The main component of any vision-based system is the sensory input devices and the primary sensory input source of vision-based manipulation systems is cameras to perceive the 3D physical world. Researchers used a variety of cameras during their research and tested the system’s performance accordingly.

While dealing with object detection and robot manipulation tasks, most researchers use basic RGB cameras [69,70,72,74,75,76,77,78,79,80,81,82,83,85,88,89,106,108] and applied their proposed model to design different detection and control systems. However, for the systems that interact with humans for example, human–robot handover applications [96], wheelchair navigation [64], control of autonomous assistive robots [71], robot manipulation learning via human demonstrations [93], researchers preferred a depth camera for getting 3D information about the surrounding. Among different commercially available depth cameras, Microsoft Kinect [64,67,90,96,98], RGB depth camera [71,84,87,107], and RealSense [93,99,102] are mostly used and utilized by the researchers.
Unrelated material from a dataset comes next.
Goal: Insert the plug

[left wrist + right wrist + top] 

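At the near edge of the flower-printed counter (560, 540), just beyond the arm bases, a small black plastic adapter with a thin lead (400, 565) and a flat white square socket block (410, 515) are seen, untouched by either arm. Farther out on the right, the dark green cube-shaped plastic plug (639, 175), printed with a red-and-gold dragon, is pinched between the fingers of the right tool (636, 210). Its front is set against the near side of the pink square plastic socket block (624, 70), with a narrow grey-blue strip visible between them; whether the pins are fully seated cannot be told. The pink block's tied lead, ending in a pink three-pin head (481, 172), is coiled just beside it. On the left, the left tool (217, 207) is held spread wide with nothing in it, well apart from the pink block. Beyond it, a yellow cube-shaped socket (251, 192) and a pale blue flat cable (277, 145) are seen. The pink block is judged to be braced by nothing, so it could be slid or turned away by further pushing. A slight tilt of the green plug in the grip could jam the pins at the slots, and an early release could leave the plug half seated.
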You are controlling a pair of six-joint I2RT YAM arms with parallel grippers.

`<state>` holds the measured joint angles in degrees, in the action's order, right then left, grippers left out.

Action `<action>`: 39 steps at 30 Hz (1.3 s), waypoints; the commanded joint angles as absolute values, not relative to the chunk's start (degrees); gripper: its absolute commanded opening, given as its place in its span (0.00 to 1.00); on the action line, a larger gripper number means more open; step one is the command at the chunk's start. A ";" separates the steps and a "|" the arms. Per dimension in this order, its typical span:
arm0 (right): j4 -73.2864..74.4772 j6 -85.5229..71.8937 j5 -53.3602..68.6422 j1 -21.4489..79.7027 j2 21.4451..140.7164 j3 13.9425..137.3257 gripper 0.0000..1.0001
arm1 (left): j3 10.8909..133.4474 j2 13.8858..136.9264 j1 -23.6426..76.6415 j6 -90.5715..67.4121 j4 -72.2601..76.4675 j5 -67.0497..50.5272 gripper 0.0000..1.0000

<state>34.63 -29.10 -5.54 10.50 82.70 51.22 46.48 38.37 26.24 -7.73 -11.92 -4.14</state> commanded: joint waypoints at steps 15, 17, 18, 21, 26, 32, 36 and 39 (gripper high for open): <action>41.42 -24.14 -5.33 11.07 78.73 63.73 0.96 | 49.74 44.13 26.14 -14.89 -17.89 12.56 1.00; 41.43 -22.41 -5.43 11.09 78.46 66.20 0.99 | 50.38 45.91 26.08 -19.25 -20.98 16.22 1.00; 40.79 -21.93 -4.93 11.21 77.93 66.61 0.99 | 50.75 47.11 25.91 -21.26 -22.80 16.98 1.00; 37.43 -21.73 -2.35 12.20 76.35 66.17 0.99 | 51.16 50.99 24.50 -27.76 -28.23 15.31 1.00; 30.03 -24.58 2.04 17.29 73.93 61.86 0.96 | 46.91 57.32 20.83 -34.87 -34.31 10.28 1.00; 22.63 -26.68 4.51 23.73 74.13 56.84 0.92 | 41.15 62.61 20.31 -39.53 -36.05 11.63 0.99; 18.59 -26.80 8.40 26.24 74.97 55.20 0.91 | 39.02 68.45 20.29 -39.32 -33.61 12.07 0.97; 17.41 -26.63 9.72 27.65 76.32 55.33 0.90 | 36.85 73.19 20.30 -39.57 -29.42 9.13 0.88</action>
For various robot navigation tasks, some researchers preferred stereo cameras [66,73,91,100,109] to handle the issue of depth perception as it is similar to 3D perception in human vision. Similarly, while developing the control system of soft robots, researchers found the endoscopic [86,90] and microscopic [97,103] cameras very useful because of their random window reading ability. Monocular cameras [68,101,104] and eye trackers [65] have also been used by several experimenters in different studies.
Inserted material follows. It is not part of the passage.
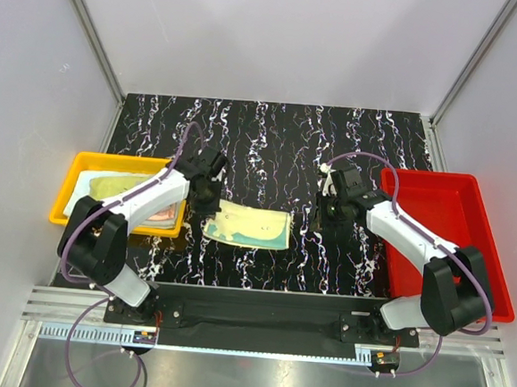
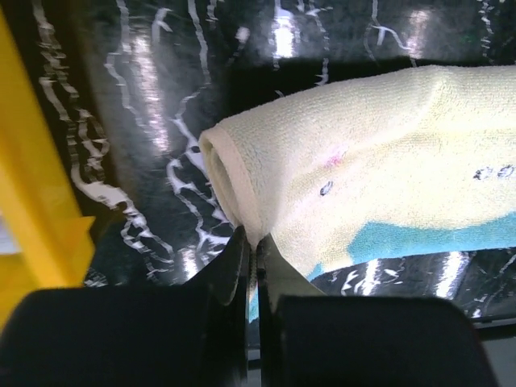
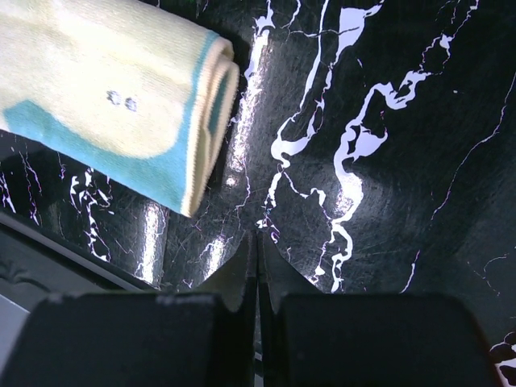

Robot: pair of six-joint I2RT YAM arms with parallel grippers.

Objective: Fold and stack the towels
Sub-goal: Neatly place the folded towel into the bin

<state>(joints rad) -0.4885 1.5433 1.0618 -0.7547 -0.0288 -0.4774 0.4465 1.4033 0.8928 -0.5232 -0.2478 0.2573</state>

On the other hand, researchers used more than one camera [72,73,80,91,92,96,97,108,109] to achieve a better performance and complete the tasks properly. In several cases, LiDAR [75] is also used along with the camera setup. Attaching gimbal [68,75] with the camera is also popular among researchers. Figure 3 and Table 2 represents different sensory input for vision-based systems and applications along with their advantages. Even with today’s cutting-edge technologies, vision-based systems researchers still face issues including reflected patterns, drift, accumulation error, low spatial resolution, line-of-sight obstruction, and ambient light saturation. According to recent studies, photometric approaches are gaining popularity over geometric approaches, as are multi-depth 3D cameras.

5. Experimental Environments

Researchers examined the models and compared their performances in order to validate the performance of the proposed models. Real-time experiments and simulated platforms were both used by the scientists for testing the performance. Real-time experiments were the most popular among researchers when solving vision-based robotic manipulation problems [64,65,66,67,70,71,73,74,78,83,86,87,90,99,100,101,103,107,109].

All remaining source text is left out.